From the moment I first laid eyes on you to this moment right now, but you see I have a problem. It’s not the anger or attitude I have been plagued with; it’s the fact that I fall in love so easily, it’s my biggest flaw. And just like you I have felt my heart break and though this is the first time you are truly feeling it; I feel this way every time.

Every time they find someone better or pick someone else. I put on this façade of being the big man; tough guy, ‘I’ll knock you the fuck out’ type of guy but no one knows how close I’ve been to just ending it. Whether it be hanging from a beam on a ceiling or driving into a brick wall; something to just make the pain stop. That’s why I am alone now, because I’m too afraid to be anything else; the opposite of what you’re feeling right now. So imagine that heart break and then imagine it coming from you. Well I think that might just be what finishes me off.” I explain, her eyes barely visible due to the wall of tears that barricaded them.
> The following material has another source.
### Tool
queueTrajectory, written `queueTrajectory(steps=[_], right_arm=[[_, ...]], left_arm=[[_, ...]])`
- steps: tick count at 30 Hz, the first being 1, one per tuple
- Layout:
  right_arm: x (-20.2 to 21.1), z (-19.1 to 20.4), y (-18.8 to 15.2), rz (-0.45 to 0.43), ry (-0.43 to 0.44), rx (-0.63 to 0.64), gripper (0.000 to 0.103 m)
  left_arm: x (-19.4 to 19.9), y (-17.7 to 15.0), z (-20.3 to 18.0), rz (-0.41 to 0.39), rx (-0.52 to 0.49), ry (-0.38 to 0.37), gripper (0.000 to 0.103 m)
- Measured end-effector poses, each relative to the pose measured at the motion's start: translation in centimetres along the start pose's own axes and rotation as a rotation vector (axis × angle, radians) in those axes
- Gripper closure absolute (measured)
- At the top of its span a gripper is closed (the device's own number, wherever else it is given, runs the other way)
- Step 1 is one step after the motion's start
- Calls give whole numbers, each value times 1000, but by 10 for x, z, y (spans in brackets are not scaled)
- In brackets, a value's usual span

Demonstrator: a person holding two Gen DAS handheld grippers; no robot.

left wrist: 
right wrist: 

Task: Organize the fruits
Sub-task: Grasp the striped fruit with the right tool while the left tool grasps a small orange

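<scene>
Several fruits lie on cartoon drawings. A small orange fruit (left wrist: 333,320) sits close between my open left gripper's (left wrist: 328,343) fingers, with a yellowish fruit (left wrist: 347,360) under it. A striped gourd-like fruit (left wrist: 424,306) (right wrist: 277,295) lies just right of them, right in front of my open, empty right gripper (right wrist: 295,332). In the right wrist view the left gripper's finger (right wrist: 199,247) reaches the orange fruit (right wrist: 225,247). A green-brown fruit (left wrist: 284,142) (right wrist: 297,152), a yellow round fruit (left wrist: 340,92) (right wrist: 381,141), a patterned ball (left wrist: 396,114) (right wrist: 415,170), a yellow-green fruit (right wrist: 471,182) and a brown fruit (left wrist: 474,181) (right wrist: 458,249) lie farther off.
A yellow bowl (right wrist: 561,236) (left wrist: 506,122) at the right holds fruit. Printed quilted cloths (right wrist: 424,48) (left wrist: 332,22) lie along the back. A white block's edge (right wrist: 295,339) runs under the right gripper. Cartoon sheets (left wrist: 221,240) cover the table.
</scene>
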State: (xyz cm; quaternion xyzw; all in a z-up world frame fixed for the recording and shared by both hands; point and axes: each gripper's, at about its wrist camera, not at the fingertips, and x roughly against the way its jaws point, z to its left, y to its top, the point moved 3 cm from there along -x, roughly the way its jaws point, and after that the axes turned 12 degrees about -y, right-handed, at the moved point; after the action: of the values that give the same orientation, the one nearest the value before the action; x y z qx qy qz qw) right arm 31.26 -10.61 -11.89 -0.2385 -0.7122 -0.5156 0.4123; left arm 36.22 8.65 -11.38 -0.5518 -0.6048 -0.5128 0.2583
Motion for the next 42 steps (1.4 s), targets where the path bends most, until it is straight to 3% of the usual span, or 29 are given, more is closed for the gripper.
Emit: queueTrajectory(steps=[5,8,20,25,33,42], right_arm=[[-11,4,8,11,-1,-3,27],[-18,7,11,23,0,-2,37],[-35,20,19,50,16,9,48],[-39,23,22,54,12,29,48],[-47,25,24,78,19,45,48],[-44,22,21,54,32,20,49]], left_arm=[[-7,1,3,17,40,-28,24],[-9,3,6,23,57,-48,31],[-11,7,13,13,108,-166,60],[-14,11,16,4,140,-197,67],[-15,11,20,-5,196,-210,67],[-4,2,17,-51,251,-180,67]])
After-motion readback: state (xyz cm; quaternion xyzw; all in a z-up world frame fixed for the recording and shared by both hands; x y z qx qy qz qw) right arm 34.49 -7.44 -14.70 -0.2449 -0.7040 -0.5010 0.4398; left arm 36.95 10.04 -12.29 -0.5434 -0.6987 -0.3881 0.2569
“I would never hurt you, I wouldn’t I promise.” She pleads, “It should have always been you, I realise that now.”

I sigh and look at the freezing damp grass. “You can’t say you wouldn’t hurt me, maybe not on purpose of course not; that’s not who you are. But even after everything, you still love him. Some part of you always will, he was your ‘one true love’.

Despite everything he has done to you, nothing will change that. You were willing to take him back once; you may choose to again; if he ever wakes up that is. You still visit him in hospital. I don’t know what men like that do to deserve people like you while people like me watch on from the side-lines but it’s too late now.

There would always be that in the back of my mind knowing he’s in the back of yours and I can’t put myself through that. You will find someone that deserves you and will treat you how you deserve to be treated I promise you, but I can’t be that man, not now, not after everything. For once in my life I need to put myself before others and that is this moment right now.

I love you, I always will and I will always be there for you.”

Before anything more could be said, she grabs my shirt and pulls me close to her, she kisses me passionately and just like the first time we met, time seemed to have stood still once more. Eternity it seems however is never enough and we eventually separate. I wipe the tears from her eyes with my sleeve.

Taking a deep breath, she turns away from me and heads back inside her house, never before had I been so conflicted. Was I being an idiot? It sure seemed that way and will probably seem that way a lot more later.

As she gets to the doorway she turns back to me, “See you at work tomorrow?”

Smiling I nod my head, she smiles and nods back and closes the door.